Ostrau (dpa) - Wieder ein knapper Sieg von Usain Bolt, Erfolge für Silke Spiegelburg und Matthias de Zordo: Das Leichtathletik-Meeting in Ostrau war ein großer Erfolg aus deutscher Sicht und die gewohnte Ein-Mann-Show des Superstars aus Jamaika.

Bolt gewann das 100-Meter-Rennen in 9,91 Sekunden vor Landsmann Steve Mullings (9,97) und Daniel Bailey aus Antigua (10,08). Es war aber auch bei allem ohrenbetäubenden Jubel der Fans und einer kleinen Demonstration seiner Muskel schon vor dem Start nicht zu übersehen, dass dem 24 Jahre alten Weltrekordhalter nach neun Monaten Wettkampfpause noch einiges zu seiner Bestform fehlt. Sein Vorsprung war ähnlich klein wie bei seinem Saisondebüt am vergangenen Donnerstag in Rom. Und Mullings' Weltjahresbestzeit von 9,89 Sekunden verfehlte Bolt erneut. «Meine Zeit ist nicht schlecht, könnte aber auch besser sein. Ich habe mehr erwartet», sagte er.

Die angestrebte Weltjahresbestleistung gelang stattdessen Veronica Campbell-Brown aus Jamaika.
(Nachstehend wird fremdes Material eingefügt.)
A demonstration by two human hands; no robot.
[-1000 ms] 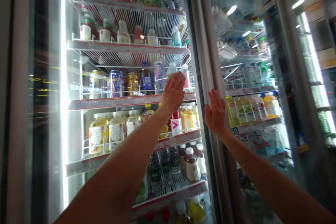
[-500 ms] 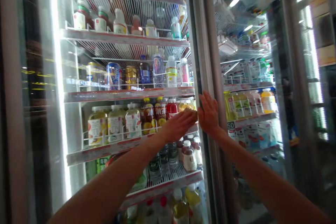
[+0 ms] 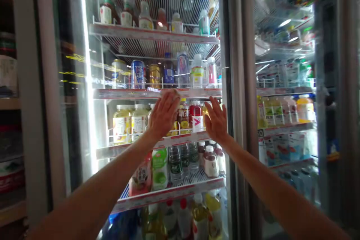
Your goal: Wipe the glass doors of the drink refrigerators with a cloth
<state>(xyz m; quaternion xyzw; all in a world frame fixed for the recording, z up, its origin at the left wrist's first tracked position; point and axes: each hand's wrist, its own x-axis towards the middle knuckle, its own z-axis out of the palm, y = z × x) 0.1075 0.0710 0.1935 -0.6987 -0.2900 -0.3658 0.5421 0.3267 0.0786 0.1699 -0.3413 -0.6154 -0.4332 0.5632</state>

Die 10,76 Sekunden der 29 Jahre alten Weltmeisterin von 2007 waren die achtbeste Zeit, die je von einer Frau über 100 Meter gelaufen wurde.

Stabhochspringerin Spiegelburg feierte mit der persönlichen Jahresbestleistung von 4,60 Metern bereits ihren dritten Sieg in dieser Saison. Kristina Gadschiew aus Zweibrücken teilte sich mit der Britin Holly Bleasdale Platz drei (beide 4,50). «Ich bin froh, dass es von Wettkampf zu Wettkampf besser läuft», sagte Spiegelburg. Denn ihre Erfolge in Daegu, Shanghai und nun in Ostrau sind nicht ohne weiteres zu erwarten gewesen. In der Saisonvorbereitung musste die 25 Jahre alte Vize-Europameisterin ihr Trainingslager wegen einer Erkrankung abbrechen. «Dadurch fehlen mir drei Wochen. Aber diese Siege geben mir viel Motivation und Sicherheit», meinte sie.

Speerwerfer de Zordo zog mit starken 85,78 Metern im letzten Versuch noch an Ex-Weltmeister Tero Pitkämäki aus Finnland (82,31) vorbei. Der Vize-Europameister aus Saarbrücken erzielte damit die zweitbeste Weite dieser WM-Saison. «Das war perfekt, aber auch eine schwere Geburt», sagte der 23-Jährige. «Ich hatte ein gutes Gefühl, aber bei den ersten Versuchen sah es nicht nach diesem Sieg aus.»

Hochspringer Raul Spank musste sich erst im Stechen dem Hallen-Weltmeister Iwan Uchow aus Russland geschlagen geben. Beide hatten im regulären Wettkampf 2,32 Meter übersprungen und waren dann je dreimal an der Weltjahresbestleistung von 2,36 Metern gescheitert. Im Stechen meisterte Uchow die 2,32 Meter noch einmal, Spank jedoch nicht. Immerhin sprang der WM-Dritte aus Dresden den besten Wettkampf seiner noch jungen Saison und nahm Eike Onnen die gerade einmal drei Tage alte deutsche Jahresbestleistung wieder ab.

Thomas Schneider aus Cottbus stellte über 400 Meter eine persönliche Bestzeit auf. 45,56 Sekunden reichten beim Sieg des Jamaikaners Jermaine Gonzales (45,07) zu Platz vier.